The European Parliament has voted to adopt a new set of laws to strengthen anti-money laundering and terrorist financing measures across the EU. The law targets large cash payouts, crypto companies, soccer clubs, and more.
In addition to creating a single rulebook for the 27 countries that make up the European Union, the package approved on Thursday also establishes a Frankfurt-based anti-money laundering authority and establishes related frameworks, particularly the European Union. is to oversee the implementation of the EU-deemed framework. “The most dangerous being.”
“The new law includes enhanced due diligence measures and customer identity checks, after which so-called mandated entities (e.g. banks, asset and crypto asset managers, real estate and virtual real estate agents) You need to report suspicious activity.” [Financial Intelligence Units] and other competent authorities,” it said in a press statement about the vote.
EU crypto policy watchers raised concerns that the requirements imposed on digital assets were unduly strict compared to other financial sectors when the bloc reached a political agreement on the policy package in January. .
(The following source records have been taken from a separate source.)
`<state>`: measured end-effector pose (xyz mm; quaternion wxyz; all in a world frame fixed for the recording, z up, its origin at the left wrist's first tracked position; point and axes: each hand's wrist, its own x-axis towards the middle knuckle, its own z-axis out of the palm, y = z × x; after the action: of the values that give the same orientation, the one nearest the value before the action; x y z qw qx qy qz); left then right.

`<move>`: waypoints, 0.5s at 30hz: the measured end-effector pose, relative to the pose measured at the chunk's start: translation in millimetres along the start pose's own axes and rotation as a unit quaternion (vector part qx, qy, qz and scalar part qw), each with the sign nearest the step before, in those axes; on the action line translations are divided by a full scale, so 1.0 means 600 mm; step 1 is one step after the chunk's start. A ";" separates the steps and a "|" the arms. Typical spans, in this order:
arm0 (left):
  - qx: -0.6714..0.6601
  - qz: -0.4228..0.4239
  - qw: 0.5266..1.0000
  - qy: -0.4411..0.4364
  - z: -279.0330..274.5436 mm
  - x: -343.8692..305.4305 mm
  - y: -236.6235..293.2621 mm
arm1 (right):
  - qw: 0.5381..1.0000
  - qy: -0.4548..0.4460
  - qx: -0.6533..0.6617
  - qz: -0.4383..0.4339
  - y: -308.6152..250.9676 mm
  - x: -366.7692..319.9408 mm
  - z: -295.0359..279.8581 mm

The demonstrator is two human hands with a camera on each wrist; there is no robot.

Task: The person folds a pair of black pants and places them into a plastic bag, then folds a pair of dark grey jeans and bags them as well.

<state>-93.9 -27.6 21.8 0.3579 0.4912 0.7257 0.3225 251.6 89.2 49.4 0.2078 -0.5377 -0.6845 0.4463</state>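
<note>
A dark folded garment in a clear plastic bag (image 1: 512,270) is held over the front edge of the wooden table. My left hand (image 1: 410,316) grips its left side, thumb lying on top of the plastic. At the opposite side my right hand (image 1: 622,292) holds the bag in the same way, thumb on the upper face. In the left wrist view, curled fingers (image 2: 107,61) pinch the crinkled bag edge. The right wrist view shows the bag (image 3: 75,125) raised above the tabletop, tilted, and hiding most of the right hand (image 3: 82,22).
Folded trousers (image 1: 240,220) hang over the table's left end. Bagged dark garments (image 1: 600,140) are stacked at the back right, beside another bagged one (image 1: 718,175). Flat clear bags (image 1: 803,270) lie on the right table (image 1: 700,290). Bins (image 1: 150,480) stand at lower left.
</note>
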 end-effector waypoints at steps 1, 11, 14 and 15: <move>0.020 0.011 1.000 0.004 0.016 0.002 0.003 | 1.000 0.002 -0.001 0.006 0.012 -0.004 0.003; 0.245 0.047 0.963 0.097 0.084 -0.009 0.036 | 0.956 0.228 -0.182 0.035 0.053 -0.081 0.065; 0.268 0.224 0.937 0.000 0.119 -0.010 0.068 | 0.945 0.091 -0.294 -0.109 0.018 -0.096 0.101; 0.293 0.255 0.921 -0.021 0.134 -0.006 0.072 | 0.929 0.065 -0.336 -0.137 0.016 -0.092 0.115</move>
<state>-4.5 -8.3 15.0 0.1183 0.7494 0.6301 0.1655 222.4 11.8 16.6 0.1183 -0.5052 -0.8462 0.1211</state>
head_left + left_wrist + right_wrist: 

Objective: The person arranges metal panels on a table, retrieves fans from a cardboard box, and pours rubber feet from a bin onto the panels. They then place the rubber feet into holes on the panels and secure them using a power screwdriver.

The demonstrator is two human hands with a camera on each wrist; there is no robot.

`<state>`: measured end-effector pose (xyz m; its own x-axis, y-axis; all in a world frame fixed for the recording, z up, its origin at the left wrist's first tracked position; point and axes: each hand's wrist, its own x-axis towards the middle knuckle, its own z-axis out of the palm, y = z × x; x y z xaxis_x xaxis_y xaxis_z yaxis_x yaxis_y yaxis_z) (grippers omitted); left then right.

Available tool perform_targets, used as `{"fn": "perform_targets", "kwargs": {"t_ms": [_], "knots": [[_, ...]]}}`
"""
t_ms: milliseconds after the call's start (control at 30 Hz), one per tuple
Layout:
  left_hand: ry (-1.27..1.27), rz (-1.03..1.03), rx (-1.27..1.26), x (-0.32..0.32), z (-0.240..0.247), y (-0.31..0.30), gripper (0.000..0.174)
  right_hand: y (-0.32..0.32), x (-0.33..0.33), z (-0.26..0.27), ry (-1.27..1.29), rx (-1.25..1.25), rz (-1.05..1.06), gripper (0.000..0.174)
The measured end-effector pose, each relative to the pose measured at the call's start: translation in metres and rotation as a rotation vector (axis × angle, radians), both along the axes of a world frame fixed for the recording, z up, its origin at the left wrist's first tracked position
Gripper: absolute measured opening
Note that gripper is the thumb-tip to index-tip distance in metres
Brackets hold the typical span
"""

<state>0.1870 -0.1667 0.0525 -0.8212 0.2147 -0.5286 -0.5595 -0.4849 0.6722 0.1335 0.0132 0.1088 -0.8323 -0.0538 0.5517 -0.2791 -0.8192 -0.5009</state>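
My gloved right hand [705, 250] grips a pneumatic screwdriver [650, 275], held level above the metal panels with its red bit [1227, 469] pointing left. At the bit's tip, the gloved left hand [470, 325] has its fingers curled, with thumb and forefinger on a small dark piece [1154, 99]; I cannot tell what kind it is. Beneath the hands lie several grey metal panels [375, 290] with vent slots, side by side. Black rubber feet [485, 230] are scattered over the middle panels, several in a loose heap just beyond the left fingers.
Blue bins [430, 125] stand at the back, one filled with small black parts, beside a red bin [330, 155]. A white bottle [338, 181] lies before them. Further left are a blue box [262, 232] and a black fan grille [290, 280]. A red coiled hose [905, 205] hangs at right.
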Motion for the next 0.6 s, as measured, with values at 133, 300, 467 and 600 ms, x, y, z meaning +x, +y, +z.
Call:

The new measures also require people and entities with a “legitimate interest”, including journalists, media professionals, civil society organizations and other competent authorities, to: The aim is to provide “instant, unfiltered, direct and free access to beneficial ownership information”. It's at the EU level. ” Beneficial ownership information refers to identifying information about the entity or person that owns or controls a company.
To become law, the package must be formally adopted by the Council of the European Union, which represents member states' parliaments.